Work task: A verbatim copy of all the data is required, minus any images.

+++ Data below +++

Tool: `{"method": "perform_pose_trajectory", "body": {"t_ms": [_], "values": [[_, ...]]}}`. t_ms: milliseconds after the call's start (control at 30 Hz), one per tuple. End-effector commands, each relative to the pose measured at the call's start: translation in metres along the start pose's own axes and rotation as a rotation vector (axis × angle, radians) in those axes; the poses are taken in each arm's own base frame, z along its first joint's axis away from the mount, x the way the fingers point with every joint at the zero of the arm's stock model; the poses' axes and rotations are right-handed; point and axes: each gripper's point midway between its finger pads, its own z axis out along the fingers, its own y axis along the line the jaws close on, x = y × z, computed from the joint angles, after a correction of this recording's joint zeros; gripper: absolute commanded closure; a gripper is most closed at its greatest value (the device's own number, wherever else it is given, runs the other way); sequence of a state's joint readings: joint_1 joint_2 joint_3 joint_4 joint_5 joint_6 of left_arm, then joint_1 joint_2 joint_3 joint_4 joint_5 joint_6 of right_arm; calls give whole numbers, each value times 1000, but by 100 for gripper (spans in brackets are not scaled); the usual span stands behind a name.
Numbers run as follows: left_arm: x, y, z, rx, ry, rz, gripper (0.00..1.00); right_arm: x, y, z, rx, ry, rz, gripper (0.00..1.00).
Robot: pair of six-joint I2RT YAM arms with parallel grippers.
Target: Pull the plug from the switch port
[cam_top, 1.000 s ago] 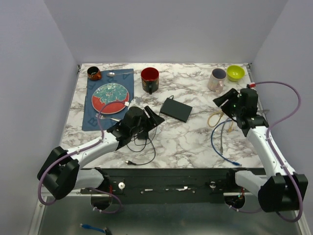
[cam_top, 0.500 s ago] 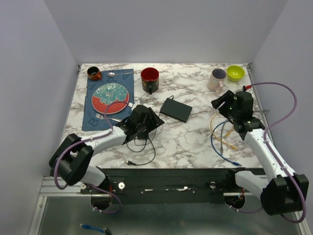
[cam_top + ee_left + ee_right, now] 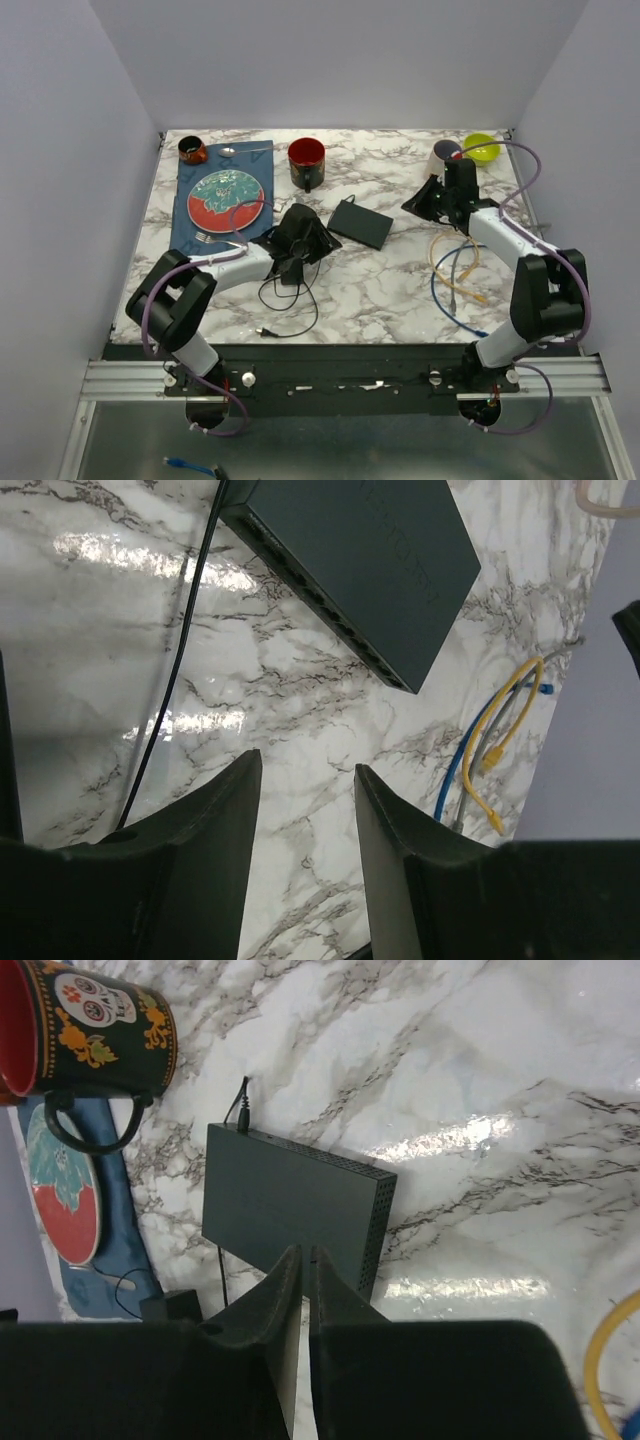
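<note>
The dark flat switch (image 3: 362, 223) lies mid-table; it also shows in the left wrist view (image 3: 360, 560) and the right wrist view (image 3: 290, 1200). A small black plug (image 3: 240, 1112) sits in its far corner, and a thin black cable (image 3: 185, 660) runs from that side. My left gripper (image 3: 322, 241) is open and empty just left of the switch, its jaws (image 3: 305, 770) over bare marble. My right gripper (image 3: 412, 202) is shut and empty to the right of the switch, its tips (image 3: 303, 1252) over the switch's near edge.
A red-and-black mug (image 3: 306, 162) stands behind the switch, with a plate (image 3: 226, 198) on a blue mat to its left. A pink mug (image 3: 443, 160) and a green bowl (image 3: 482, 149) stand at the back right. Loose yellow and blue cables (image 3: 455, 272) lie at the right. A black adapter (image 3: 180, 1305) lies by the left arm.
My left gripper has slid right, closer to the switch. My right gripper has swung back and left, from above the loose cables to beside the pink mug, facing the switch.
</note>
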State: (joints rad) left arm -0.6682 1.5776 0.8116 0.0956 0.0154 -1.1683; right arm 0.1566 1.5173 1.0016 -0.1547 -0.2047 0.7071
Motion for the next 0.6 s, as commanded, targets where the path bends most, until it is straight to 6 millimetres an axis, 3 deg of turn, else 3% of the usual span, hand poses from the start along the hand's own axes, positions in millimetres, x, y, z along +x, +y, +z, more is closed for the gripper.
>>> {"method": "perform_pose_trajectory", "body": {"t_ms": [0,100,200,367,433,567], "values": [[-6,2,14,-38,9,3,52,-3,16,32,-59,62,6,88],[-7,7,26,-70,26,2,55,-8,17,51,-52,74,17,93],[-7,14,35,-103,49,-7,57,-7,5,73,-9,79,43,95],[-9,24,53,-135,70,-16,59,8,-4,106,7,153,74,99],[-9,25,59,-136,84,-25,59,8,0,112,8,164,66,99],[-13,24,70,-130,99,-28,59,27,3,119,40,218,18,99]]}}
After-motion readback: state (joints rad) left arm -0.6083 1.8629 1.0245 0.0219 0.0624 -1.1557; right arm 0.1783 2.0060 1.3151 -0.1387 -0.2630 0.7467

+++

Written response:
Tool: `{"method": "perform_pose_trajectory", "body": {"t_ms": [_], "values": [[_, ...]]}}`. t_ms: milliseconds after the call's start (control at 30 Hz), one per tuple. End-effector commands, each relative to the pose measured at the call's start: translation in metres along the start pose's own axes and rotation as a rotation vector (axis × angle, radians) in those axes; the poses are taken in each arm's own base frame, z along its first joint's axis away from the mount, x the way the fingers point with every joint at the zero of the arm's stock model; the poses' axes and rotations are right-handed; point and axes: each gripper's point midway between its finger pads, its own z axis out along the fingers, its own y axis along the line the jaws close on, x = y × z, computed from the joint angles, after a correction of this recording's joint zeros; gripper: absolute commanded closure; a gripper is most closed at its greatest value (the device's own number, wherever else it is given, runs the other way); sequence of a state's joint readings: joint_1 joint_2 joint_3 joint_4 joint_5 joint_6 of left_arm, then joint_1 joint_2 joint_3 joint_4 joint_5 joint_6 of right_arm; calls give whole numbers, each value times 1000, but by 100 for gripper (spans in brackets are not scaled); the usual span stands behind a name.
Numbers run as follows: left_arm: x, y, z, rx, ry, rz, gripper (0.00..1.00); right_arm: x, y, z, rx, ry, rz, gripper (0.00..1.00).
Robot: pair of six-joint I2RT YAM arms with parallel grippers.
Target: Pull the plug from the switch port
[cam_top, 1.000 s ago] 
[cam_top, 0.500 s ago] 
[cam_top + ee_left + ee_right, now] 
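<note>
The dark flat switch (image 3: 362, 223) lies mid-table; it also shows in the left wrist view (image 3: 360, 560) and the right wrist view (image 3: 290, 1200). A small black plug (image 3: 240, 1112) sits in its far corner, and a thin black cable (image 3: 185, 660) runs from that side. My left gripper (image 3: 322, 241) is open and empty just left of the switch, its jaws (image 3: 305, 770) over bare marble. My right gripper (image 3: 412, 202) is shut and empty to the right of the switch, its tips (image 3: 303, 1252) over the switch's near edge.
A red-and-black mug (image 3: 306, 162) stands behind the switch, with a plate (image 3: 226, 198) on a blue mat to its left. A pink mug (image 3: 443, 160) and a green bowl (image 3: 482, 149) stand at the back right. Loose yellow and blue cables (image 3: 455, 272) lie at the right. A black adapter (image 3: 180, 1305) lies by the left arm.
My left gripper has slid right, closer to the switch. My right gripper has swung back and left, from above the loose cables to beside the pink mug, facing the switch.
</note>
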State: (joints rad) left arm -0.6682 1.5776 0.8116 0.0956 0.0154 -1.1683; right arm 0.1566 1.5173 1.0016 -0.1547 -0.2047 0.7071
Motion for the next 0.6 s, as commanded, targets where the path bends most, until it is straight to 6 millimetres an axis, 3 deg of turn, else 3% of the usual span, hand poses from the start along the hand's own axes, positions in millimetres, x, y, z along +x, +y, +z, more is closed for the gripper.
>>> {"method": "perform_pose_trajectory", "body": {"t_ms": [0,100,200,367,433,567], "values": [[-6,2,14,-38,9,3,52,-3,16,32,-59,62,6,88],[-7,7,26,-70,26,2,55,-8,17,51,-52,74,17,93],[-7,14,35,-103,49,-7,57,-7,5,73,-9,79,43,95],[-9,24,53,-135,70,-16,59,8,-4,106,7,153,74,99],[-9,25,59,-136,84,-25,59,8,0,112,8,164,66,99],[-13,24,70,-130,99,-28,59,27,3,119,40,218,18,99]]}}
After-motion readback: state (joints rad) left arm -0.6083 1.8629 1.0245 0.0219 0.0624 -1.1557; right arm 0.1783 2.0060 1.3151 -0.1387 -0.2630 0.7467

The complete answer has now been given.